HOW TO COMPLETE THIS TASK: Set down the data below without change, skipping the pictures it holds.

--- GIVEN MATERIAL ---

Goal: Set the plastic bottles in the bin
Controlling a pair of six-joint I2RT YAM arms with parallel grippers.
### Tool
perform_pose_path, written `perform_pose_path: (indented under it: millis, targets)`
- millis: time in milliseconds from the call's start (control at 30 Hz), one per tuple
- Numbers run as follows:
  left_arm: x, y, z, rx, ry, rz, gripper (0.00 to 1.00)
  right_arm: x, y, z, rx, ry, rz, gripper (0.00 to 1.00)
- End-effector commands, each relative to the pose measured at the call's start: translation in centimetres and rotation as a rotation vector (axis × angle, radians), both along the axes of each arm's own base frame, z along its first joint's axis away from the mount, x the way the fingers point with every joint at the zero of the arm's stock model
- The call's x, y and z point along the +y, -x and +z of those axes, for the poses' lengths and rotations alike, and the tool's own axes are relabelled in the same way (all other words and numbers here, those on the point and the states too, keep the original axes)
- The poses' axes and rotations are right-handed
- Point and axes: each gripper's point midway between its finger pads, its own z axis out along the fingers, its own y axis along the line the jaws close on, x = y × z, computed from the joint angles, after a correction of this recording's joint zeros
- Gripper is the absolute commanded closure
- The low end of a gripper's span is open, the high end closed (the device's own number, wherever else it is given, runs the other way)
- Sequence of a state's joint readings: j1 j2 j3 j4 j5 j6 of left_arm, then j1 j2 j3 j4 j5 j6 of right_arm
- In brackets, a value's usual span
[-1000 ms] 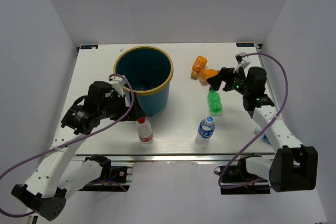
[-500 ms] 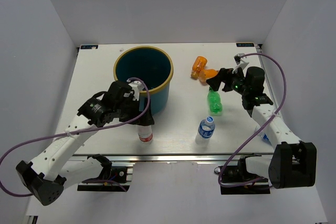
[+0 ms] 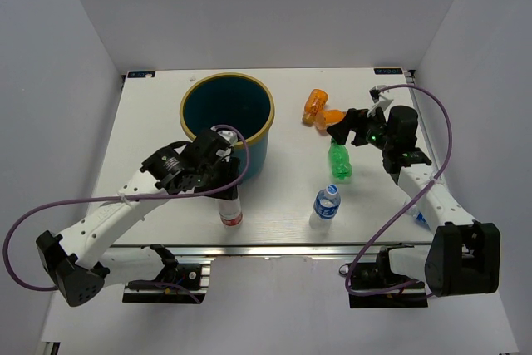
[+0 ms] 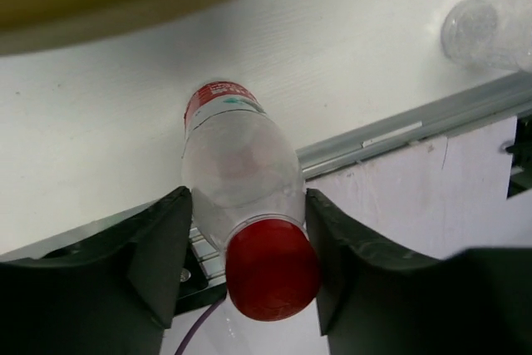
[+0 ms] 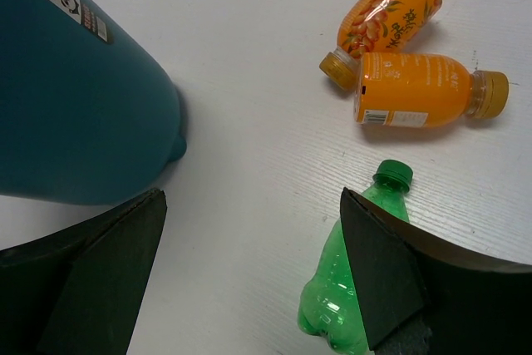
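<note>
**Left gripper (image 4: 248, 218) pinching the red-capped bottle (image 4: 241, 164)**

Both fingers (image 4: 158, 239) pressed to its shoulder, jaws narrow. Bottle upright, long axis vertical, lower centre of the overhead view, just beside the bin (image 3: 253, 155), bin straight up-frame. Right gripper (image 5: 249, 205) gaping wide above the green bottle (image 5: 345, 288). Neck lost under the wrist overhead; bin's inside too dark to read.

Counted: orange bottles (image 5: 389, 7) (image 5: 416, 89) were 2 | green bottle (image 5: 347, 282) was 1 | clear bottle with a red cap (image 4: 241, 164) was 1 | clear bottle with a blue label (image 3: 325, 205) was 1 | bottles plainly seen totalled 5 | bin (image 3: 254, 154) was 1 | arms (image 3: 108, 214) (image 3: 428, 197) were 2
</note>
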State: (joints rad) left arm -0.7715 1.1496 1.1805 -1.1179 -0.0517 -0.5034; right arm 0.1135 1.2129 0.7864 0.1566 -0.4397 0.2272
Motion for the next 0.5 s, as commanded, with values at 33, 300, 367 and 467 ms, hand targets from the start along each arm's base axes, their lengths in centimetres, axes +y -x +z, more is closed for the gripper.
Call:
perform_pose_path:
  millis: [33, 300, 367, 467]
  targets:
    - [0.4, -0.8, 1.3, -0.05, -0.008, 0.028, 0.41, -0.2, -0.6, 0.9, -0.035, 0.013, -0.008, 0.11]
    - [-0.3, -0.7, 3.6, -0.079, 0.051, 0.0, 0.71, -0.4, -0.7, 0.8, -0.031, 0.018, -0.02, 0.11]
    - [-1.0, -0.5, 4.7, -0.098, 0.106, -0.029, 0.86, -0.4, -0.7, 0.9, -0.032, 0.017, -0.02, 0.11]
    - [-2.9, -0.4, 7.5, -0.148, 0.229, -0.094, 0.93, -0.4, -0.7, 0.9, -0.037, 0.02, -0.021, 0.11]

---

RESPONSE:
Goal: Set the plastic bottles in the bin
Controlling a pair of six-joint I2RT YAM arms with parallel grippers.
### Tool
perform_pose_path, written `perform_pose_path: (indented under it: millis, targets)`
- millis: time in milliseconds from the call's start (control at 30 Hz), one per tuple
- Numbers run as follows:
  left_arm: x, y, z, rx, ry, rz, gripper (0.00 to 1.00)
  right_arm: x, y, z, rx, ry, rz, gripper (0.00 to 1.00)
- End-effector commands, each relative to the pose measured at the call's start: translation in centimetres and rotation as a rotation vector (axis × angle, radians), both along the axes of each arm's own base frame, z along its first joint's axis away from the mount, x the way the fingers point with every joint at the zero of the arm's stock model
- The call's x, y and z point along the +y, -x and +z of those axes, for the poses' lengths and rotations alike, and the tool's own axes are relabelled in the same way (all other words and numbers here, those on the point and the states too, keep the original axes)
- The poses' axes and rotations are right-handed
- Point and axes: each gripper's point midway between its finger pads, its own z axis out along the fingers, its own y axis along the line the jaws close on, x = y × z, computed from the joint angles, after a correction of this recording's joint zeros
- Gripper is the absolute commanded closure
- The low end of a gripper's span is open, the high end closed (the device's own number, wherever else it is given, runs the other way)
- Sequence of a state's joint readings: j1 j2 j3 j4 j5 j6 of left_arm, then j1 j2 j3 j4 j5 j6 of right_arm
- In brackets, a value's usual span
[-1000 ms] 
[-500 ms] 
[+0 ms] 
[+0 ms] 
[+0 ms] 
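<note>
**Left gripper (image 4: 248, 218) pinching the red-capped bottle (image 4: 241, 164)**

Both fingers (image 4: 158, 239) pressed to its shoulder, jaws narrow. Bottle upright, long axis vertical, lower centre of the overhead view, just beside the bin (image 3: 253, 155), bin straight up-frame. Right gripper (image 5: 249, 205) gaping wide above the green bottle (image 5: 345, 288). Neck lost under the wrist overhead; bin's inside too dark to read.

Counted: orange bottles (image 5: 389, 7) (image 5: 416, 89) were 2 | green bottle (image 5: 347, 282) was 1 | clear bottle with a red cap (image 4: 241, 164) was 1 | clear bottle with a blue label (image 3: 325, 205) was 1 | bottles plainly seen totalled 5 | bin (image 3: 254, 154) was 1 | arms (image 3: 108, 214) (image 3: 428, 197) were 2
</note>
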State: (joints rad) left arm -0.7715 1.1496 1.1805 -1.1179 -0.0517 -0.5034; right arm 0.1135 1.2129 0.7864 0.1566 -0.4397 0.2272
Motion for the next 0.5 s, as commanded, with values at 33, 300, 367 and 467 ms, hand targets from the start along each arm's base axes, their lengths in centimetres, axes +y -x +z, more is closed for the gripper.
Call:
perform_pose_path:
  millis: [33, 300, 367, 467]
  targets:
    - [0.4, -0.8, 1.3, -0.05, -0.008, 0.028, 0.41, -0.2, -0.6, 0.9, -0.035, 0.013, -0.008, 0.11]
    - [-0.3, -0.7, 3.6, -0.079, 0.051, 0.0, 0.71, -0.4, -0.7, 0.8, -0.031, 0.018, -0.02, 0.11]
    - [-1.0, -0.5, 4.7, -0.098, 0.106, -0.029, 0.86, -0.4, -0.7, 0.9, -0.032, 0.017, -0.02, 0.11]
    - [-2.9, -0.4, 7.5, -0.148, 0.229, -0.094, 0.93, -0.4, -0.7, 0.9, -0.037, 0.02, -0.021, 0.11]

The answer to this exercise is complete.